The score-app I am refactoring, has a lot of input fields and buttons. Initially, when moving over to Symfony Turbo, I had created a good deal of Symfony forms, because that's how Symfony Turbo handles user input, just like in a traditional Symfony application. But this lead me to a single controller action that was building and handling all those different forms, so it triggered the 'Single Responsibility Principle'-alarm in my head.

screenshot of dikdikdik, the score app

Luckily there's also something called Symfony Live Components.

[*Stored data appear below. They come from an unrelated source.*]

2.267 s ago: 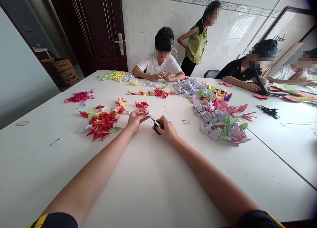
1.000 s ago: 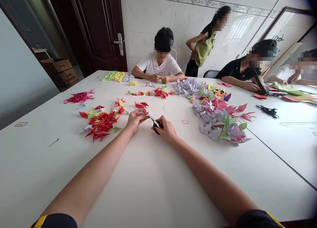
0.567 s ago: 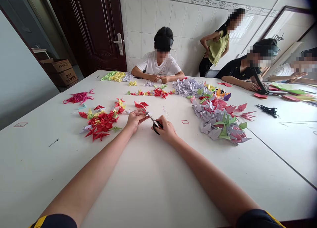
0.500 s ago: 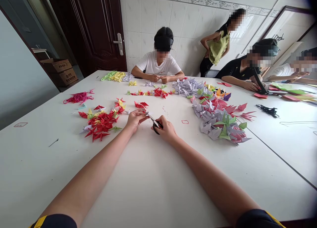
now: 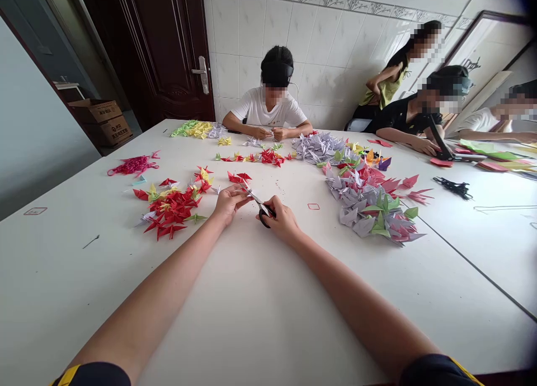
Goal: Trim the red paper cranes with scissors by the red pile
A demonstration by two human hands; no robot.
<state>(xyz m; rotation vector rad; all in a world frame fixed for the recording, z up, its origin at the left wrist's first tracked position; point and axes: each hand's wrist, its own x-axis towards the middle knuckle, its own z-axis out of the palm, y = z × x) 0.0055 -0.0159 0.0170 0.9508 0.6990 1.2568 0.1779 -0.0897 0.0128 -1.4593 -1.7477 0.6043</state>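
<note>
My right hand grips the black-handled scissors, whose blades point forward and left to the fingertips of my left hand. My left hand is pinched close to the blade tips; what lies between its fingers is too small to make out. Just beyond these fingertips is a red folded-paper crane. To the left lies a loose pile of mostly red paper cranes, mixed with yellow, white and green ones.
A large heap of lilac, pink and green paper cranes covers the table's right-middle. Pink cord lies at the left, black cords at the right. A co-worker in a white shirt sits opposite; other people are at the right.
My hands and the scissors stay almost in place. In the background, the standing person in the yellow-green top has moved to the right.
</note>
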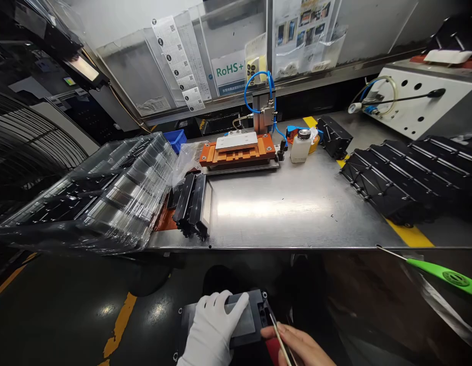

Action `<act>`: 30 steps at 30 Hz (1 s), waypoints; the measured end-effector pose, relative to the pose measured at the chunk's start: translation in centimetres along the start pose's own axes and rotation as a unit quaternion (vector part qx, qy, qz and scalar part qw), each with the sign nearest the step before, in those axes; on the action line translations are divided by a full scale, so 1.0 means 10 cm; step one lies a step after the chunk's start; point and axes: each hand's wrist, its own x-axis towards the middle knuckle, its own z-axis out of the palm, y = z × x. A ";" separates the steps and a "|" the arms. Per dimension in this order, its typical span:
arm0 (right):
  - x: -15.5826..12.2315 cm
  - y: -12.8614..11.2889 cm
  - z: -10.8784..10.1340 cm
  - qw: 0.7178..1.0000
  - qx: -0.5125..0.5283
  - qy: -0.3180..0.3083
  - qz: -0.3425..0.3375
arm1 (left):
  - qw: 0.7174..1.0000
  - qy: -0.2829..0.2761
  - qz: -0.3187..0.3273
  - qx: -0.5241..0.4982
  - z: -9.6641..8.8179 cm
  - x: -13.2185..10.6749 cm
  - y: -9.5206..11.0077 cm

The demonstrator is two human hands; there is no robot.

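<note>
My left hand (216,325), in a white glove, grips a black plastic part (256,301) over the floor, in front of the bench edge. The part is flat and rectangular, with a grey panel (246,323) on its face and small metal rings at its corners. Its fingers lie across the panel, hiding much of it. My bare right hand (297,343) is closed around a thin, pen-like tool (278,335). The tool's dark tip is at the right end of the part, near a corner ring; whether it touches, I cannot tell. Its exact kind is unclear.
Several black parts (192,203) stand on the metal bench (282,203), beside stacked clear trays (133,203). Behind them sits an orange press fixture (239,152) with blue hoses, near a white bottle (300,146). More black parts (407,178) line the right. A green-handled tool (445,274) juts in at right.
</note>
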 end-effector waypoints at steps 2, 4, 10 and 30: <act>-0.05 -0.12 -0.13 0.980 -0.167 0.032 -0.100 | 0.999 -0.023 0.006 -0.028 0.00 0.00 -0.02; -0.10 -0.21 -0.26 0.891 -0.387 0.096 -0.218 | 0.998 -0.038 0.006 -0.044 0.01 0.00 -0.03; -0.15 -0.30 -0.41 0.633 -0.630 0.151 -0.423 | 0.998 -0.053 0.013 -0.027 -0.07 0.00 -0.02; -0.04 -0.54 -0.45 0.547 -0.687 0.076 -0.472 | 0.976 -0.139 0.166 0.019 -0.50 0.17 -0.07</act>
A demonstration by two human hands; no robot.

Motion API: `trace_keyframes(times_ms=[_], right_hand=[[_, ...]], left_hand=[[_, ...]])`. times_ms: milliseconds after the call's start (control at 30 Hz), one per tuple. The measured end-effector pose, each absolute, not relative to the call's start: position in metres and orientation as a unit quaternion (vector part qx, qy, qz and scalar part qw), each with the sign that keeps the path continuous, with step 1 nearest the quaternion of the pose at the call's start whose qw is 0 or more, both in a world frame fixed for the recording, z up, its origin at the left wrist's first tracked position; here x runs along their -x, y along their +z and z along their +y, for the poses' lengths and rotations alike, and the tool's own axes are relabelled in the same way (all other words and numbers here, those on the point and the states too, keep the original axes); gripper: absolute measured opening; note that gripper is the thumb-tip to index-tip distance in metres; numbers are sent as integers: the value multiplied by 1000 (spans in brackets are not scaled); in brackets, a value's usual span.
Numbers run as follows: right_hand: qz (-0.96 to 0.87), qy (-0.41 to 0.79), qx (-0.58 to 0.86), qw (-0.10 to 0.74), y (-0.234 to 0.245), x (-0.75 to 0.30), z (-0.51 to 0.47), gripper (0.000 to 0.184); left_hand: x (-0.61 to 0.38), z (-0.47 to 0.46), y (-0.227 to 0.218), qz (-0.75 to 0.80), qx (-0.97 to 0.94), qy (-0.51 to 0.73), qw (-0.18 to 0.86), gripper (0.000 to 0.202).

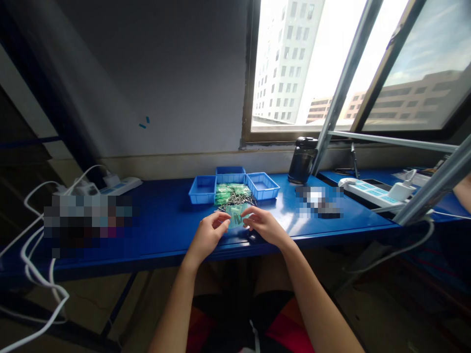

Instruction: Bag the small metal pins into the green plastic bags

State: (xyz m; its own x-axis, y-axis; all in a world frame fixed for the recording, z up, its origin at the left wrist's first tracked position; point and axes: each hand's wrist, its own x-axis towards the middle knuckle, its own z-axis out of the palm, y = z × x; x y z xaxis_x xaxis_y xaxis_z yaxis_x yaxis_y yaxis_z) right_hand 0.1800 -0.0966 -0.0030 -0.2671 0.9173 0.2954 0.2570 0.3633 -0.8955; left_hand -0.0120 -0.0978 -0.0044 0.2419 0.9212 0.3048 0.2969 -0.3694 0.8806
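Note:
A small clear green plastic bag [236, 216] with a few thin metal pieces, like screws, inside is spread between my two hands near the table's front edge. My left hand [210, 230] pinches its left side between thumb and fingers. At the right side, my right hand [265, 226] has its fingers closed on the bag's edge. Just beyond the bag lies a loose pile of metal screws [241, 198]. Behind that pile, several flat green bags [225, 190] are heaped together.
Three blue plastic bins, left [203, 197], back [230, 177] and right [265, 194], surround the heap on the blue table [158, 215]. A dark jug [302, 161] stands at the back right. White power strips [375, 195] and cables lie at both sides. Another person's arm [464, 196] shows far right.

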Motion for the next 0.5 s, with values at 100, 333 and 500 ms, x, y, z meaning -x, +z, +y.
trace_keyframes(times_ms=[100,333,500], right_hand=[[-699,388,416,434,-3,-181,-97,18],[-707,394,406,424,-5,-183,-97,19],[-707,392,409,425,-6,-184,-97,22]], left_hand=[[11,-99,-7,433,-703,453,335,22],[12,-97,-10,448,-681,453,360,32],[15,-91,-11,456,-666,433,401,46]])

Symfony Live Components are cool because they allow you to isolate the code and twig for a single component in one class and one twig file. E.g. I wrote a dealer select component, that shows the list of active players, letting the user indicate the player who deals the cards. For this, I need one php class, DealerComponent, and one twig file, components/dealerComponent.html.twig. The cool thing is that when the user selects a player, the live component can call the code in that php class. This is because the live component class is actually a controller. In the case of the DealerSelectComponent, when a change-event is fired for the drop-down, the JavaScript magic of the live components calls the controller action (the live action) DealerSelectComponent::selectDealer().

Dealer select: component and twig

So combining Symfony Turbo and Symfony Components, I managed to remove all VueJS, and still have a nice and rather readable codebase.

But of course it is not perfect. There are still some things I'm not 100% happy with.

  • I don't really like the way I combine the event sourced back-end with the re-rendering of the symfony components in the frontend, see also my previous post.
  • I had to introduce a new event RenderingRequested, to work around the problem that the frontend was re-rendered based on read models that weren't up to date.
  • I still have Symfony forms in place for the actual score logging and for logging corrections. I think it would be better to convert those to live components as well.

We'll see what the future brings; this application is always a work in progress. I'll keep you posted if something interesting happens to the project in the future. But I also want to remind you that dikdikdik is just a hobby project, and I don't always have a lot of time to work on it.

If I raised your interest for the project, you might want to take a look at the source code; it's available on gitlab under the conditions of the GNU AGPL.